SOURCE DATA:

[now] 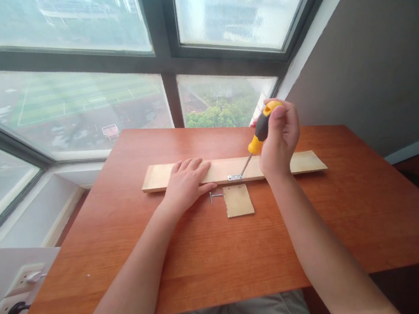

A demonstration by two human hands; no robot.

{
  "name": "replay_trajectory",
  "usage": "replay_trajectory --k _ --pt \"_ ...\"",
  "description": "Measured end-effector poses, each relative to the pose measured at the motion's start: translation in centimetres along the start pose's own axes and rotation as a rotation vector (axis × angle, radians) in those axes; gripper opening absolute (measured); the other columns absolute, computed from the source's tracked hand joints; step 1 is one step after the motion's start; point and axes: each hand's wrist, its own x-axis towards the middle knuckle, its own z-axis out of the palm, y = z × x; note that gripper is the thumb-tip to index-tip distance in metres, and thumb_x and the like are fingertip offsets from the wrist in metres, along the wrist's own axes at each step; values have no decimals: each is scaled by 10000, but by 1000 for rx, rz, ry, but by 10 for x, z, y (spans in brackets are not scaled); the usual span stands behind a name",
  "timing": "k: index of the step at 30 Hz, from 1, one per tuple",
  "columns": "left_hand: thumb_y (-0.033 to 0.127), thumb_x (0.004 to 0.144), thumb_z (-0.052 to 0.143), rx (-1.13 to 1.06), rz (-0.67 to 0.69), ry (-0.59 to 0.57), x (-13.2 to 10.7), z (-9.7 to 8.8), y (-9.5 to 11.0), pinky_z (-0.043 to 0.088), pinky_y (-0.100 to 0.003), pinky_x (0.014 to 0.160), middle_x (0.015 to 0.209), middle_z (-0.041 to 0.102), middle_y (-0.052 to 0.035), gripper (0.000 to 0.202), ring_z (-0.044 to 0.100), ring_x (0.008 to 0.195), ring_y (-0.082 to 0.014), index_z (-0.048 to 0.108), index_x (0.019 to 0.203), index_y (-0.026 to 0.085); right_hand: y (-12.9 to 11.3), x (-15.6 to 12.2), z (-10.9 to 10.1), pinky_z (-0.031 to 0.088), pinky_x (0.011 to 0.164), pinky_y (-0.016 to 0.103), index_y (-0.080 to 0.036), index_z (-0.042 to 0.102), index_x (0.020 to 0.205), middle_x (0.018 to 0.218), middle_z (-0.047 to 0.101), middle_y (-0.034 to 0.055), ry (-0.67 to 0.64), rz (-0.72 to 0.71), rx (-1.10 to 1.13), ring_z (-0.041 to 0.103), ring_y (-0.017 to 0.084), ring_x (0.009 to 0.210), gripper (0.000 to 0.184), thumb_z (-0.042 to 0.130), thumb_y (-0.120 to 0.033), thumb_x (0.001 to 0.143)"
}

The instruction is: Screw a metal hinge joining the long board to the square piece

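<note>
A long pale wooden board (306,162) lies across the table in front of me. My left hand (188,183) rests flat on its left half, fingers stretched out, thumb by the near edge. My right hand (280,141) is wrapped round the yellow and black handle of a screwdriver (262,126). Its shaft slants down to the left, the tip at the right end of a small metal plate (235,177) on the board's near edge. Closer to me is a small square wooden piece (238,201). Thin metal screws (211,198) lie left of it in a T shape.
The reddish-brown table (214,262) stands against large windows (94,109), with a grey wall (384,61) at the right. Wall sockets (17,295) with plugs and cables are at the lower left, beside the table's edge.
</note>
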Motion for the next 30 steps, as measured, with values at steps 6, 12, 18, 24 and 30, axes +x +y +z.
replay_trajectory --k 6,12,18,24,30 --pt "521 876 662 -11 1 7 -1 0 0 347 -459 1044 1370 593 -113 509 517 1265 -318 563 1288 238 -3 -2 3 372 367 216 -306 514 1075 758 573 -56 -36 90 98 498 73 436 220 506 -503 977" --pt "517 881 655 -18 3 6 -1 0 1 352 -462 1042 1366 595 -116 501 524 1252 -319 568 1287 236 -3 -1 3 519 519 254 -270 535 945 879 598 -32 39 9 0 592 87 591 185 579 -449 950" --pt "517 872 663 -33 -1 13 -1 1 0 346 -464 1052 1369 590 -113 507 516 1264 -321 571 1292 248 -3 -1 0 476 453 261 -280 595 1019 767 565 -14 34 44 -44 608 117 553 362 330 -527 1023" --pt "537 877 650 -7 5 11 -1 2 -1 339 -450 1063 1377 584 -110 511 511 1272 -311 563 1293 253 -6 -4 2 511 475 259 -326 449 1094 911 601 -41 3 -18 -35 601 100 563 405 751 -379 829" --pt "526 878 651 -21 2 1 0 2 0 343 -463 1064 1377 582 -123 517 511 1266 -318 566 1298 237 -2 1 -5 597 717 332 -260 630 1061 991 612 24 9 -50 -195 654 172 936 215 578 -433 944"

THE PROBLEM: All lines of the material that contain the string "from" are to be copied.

EXERCISE OUTPUT:
  "description": "Measured end-effector poses, each relative to the pose measured at the motion's start: translation in centimetres along the start pose's own axes and rotation as a rotation vector (axis × angle, radians) in those axes; gripper opening absolute (measured); the other columns absolute, computed from the source's tracked hand joints; step 1 is one step after the motion's start; point and axes: each hand's wrist, its own x-axis towards the middle knuckle, its own z-axis out of the palm, y = z × x; note that gripper is the thumb-tip to index-tip distance in metres, and thumb_x and the like are fingertip offsets from the wrist in metres, along the wrist's own axes at each step; values have no decimals: each is scaled by 10000, but by 1000 for rx, rz, ry, but by 10 for x, z, y (spans in brackets are not scaled); the usual span stands behind a name",
  "timing": "k: index of the step at 30 Hz, from 1, one per tuple",

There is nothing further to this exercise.